The temporary directory is much like Git's "staging area" in that it holds an arbitrary amount of information, but does so temporarily until it all is converged, or integrated, with the rest of the data.

from pyblish-magenta.

BigRoy avatar BigRoy commented on July 4, 2024

Canonically, no process should ever know about existing assets or the state of existing assets until it comes to integration. In the case of versioning, which requires knowledge about which is the currently highest version in order to increment it, this would have to happen solely during integration.

This means that an integrator is free to not only produce final outputs, but also communicate and gather information (unrelated to validation and extraction) in order to make it's final decision. An integrator is always assumed to be right, so no validation is ever required here, nor serialisation. Which in most cases should converge into plain file-copying and persistence of data within each Instance and/or Context.

Why would it be up to the Integrator to acquire the data (eg. about the current highest version) as opposed to the Collector?

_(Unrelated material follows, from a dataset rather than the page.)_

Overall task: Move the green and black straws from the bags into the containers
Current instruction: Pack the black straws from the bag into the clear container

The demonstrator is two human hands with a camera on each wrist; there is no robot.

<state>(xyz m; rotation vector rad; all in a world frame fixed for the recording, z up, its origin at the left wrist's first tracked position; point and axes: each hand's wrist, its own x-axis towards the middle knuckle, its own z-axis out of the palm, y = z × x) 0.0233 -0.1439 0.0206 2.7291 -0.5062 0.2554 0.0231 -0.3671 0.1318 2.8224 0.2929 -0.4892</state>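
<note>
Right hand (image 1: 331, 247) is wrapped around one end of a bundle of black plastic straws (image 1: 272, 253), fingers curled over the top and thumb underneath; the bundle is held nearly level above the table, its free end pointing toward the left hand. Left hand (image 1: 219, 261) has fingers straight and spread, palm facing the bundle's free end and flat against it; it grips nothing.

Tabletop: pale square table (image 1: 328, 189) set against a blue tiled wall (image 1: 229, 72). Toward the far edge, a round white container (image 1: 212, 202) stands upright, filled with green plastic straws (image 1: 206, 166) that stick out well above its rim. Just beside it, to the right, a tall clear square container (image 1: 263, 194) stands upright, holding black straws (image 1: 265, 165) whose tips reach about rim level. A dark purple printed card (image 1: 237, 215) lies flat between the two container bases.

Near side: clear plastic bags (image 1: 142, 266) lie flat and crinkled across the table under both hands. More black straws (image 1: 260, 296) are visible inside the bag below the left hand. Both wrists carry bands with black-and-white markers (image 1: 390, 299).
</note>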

This would also limit Validations (eg. for versioning) like this: https://github.com/mkolar/pyblish-kredenc/blob/master/plugins/common/validate_version_number.py

I feel it might be nice to have the Selector provide data about the current highest published version of the asset. I was thinking about having an Integrator ordered -0.1 that is toggled off by default for Increment Version. Only if this is toggled on will it Incrementally Publish. It's up to the artist to ensure the changes he made won't break anything. What do you think?

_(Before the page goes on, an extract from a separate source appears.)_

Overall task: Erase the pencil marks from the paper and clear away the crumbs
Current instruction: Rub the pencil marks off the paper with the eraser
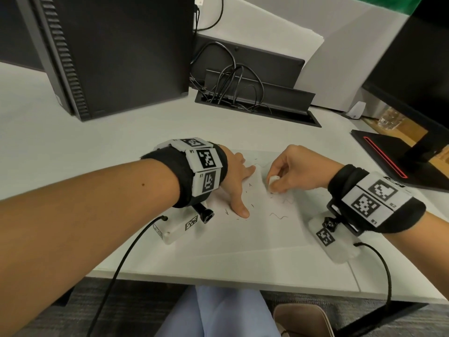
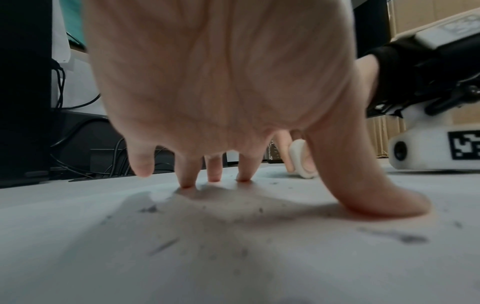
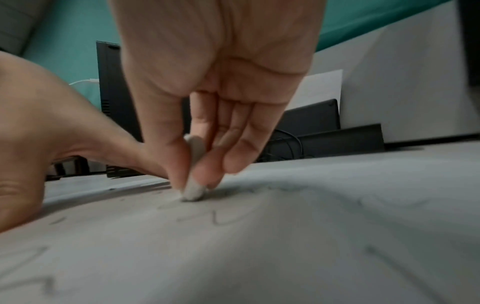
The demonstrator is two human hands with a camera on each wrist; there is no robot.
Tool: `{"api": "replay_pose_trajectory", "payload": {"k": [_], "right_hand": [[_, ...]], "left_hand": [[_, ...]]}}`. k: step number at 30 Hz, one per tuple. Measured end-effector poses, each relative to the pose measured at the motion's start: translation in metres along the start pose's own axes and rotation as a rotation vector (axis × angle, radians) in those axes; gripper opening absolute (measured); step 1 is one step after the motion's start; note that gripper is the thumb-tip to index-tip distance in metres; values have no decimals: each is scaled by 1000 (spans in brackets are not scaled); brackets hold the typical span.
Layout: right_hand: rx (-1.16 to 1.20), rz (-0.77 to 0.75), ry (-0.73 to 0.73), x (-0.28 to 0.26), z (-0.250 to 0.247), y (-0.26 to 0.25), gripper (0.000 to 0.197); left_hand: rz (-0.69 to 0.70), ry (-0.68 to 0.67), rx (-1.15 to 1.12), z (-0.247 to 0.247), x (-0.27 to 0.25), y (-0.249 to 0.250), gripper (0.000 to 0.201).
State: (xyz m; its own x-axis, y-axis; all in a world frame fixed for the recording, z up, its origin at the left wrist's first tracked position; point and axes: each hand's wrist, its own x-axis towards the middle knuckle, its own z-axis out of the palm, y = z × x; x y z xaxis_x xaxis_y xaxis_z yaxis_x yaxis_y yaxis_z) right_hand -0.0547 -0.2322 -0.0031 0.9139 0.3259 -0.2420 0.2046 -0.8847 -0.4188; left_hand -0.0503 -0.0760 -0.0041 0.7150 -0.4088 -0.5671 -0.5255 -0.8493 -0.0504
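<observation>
The paper (image 1: 243,229) sits in the lower middle of the head view on a white desk (image 1: 73,142), plain white with squiggly pencil marks (image 1: 278,216) and dark crumbs (image 2: 259,209) scattered about; left hand (image 1: 237,181) presses it flat, fingers spread straight; right hand (image 1: 296,172) pinches a small white eraser (image 1: 272,184), tip touching the sheet.

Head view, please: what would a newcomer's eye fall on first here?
Most likely the two hands meeting on the paper at the middle of the desk: the right hand pinches a white eraser against a pencil squiggle, while the left hand presses the sheet flat. Next, the dark computer tower standing behind on the left.
</observation>
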Motion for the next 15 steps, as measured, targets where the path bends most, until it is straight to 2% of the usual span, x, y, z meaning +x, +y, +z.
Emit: {"api": "replay_pose_trajectory", "payload": {"k": [3,7,11,15], "right_hand": [[31,6,-52,-3,2,0,8],[-6,24,31,-3,-1,4,8],[66,21,-40,-7,2,1,7],[1,21,16,-5,1,4,7]], "left_hand": [[-5,-6,8,0,1,0,108],[-10,-5,2,0,0,0,107],[-14,-6,15,-1,0,0,107],[-19,-7,16,-1,-1,1,107]]}}
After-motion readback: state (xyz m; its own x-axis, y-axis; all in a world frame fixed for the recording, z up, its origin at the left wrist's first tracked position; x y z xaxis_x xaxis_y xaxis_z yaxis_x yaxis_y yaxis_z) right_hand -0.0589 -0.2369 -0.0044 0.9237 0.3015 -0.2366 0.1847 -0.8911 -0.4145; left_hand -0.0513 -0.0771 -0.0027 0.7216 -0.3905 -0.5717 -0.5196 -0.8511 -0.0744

Either way. I would love to see a simple pseudocode example on what the Collector does, what the Extractor does and what the Integrator does.

from pyblish-magenta.

mottosso avatar mottosso commented on July 4, 2024

Why would it be up to the Integrator to acquire the data (eg. about the current highest version) as opposed to the Collector?

Because it isn't related to the quality of what you are outputting. If a version on disk is faulty, then that is a fault carried over from a previous publish.

Either way. I would love to see a simple pseudocode example on what the Collector does, what the Extractor does and what the Integrator does.

Sure, I'll have a look at this.

from pyblish-magenta.

mottosso avatar mottosso commented on July 4, 2024

Either way. I would love to see a simple pseudocode example on what the Collector does, what the Extractor does and what the Integrator does.

I've mocked up an example for you here.

from pyblish-magenta.

mottosso avatar mottosso commented on July 4, 2024

I feel it might be nice to have the Selector provide data about the current highest published version of the asset. I was thinking about having an Integrator ordered -0.1 that is toggled off by default for Increment Version. Only if this is toggled on will it Incrementally Publish. It's up to the artist to ensure the changes he made won't break anything. What do you think?

It would be nice and convenient, but also break encapsulation. Think about it. That data doesn't need validation, it has already been saved to disk. The damage is already done.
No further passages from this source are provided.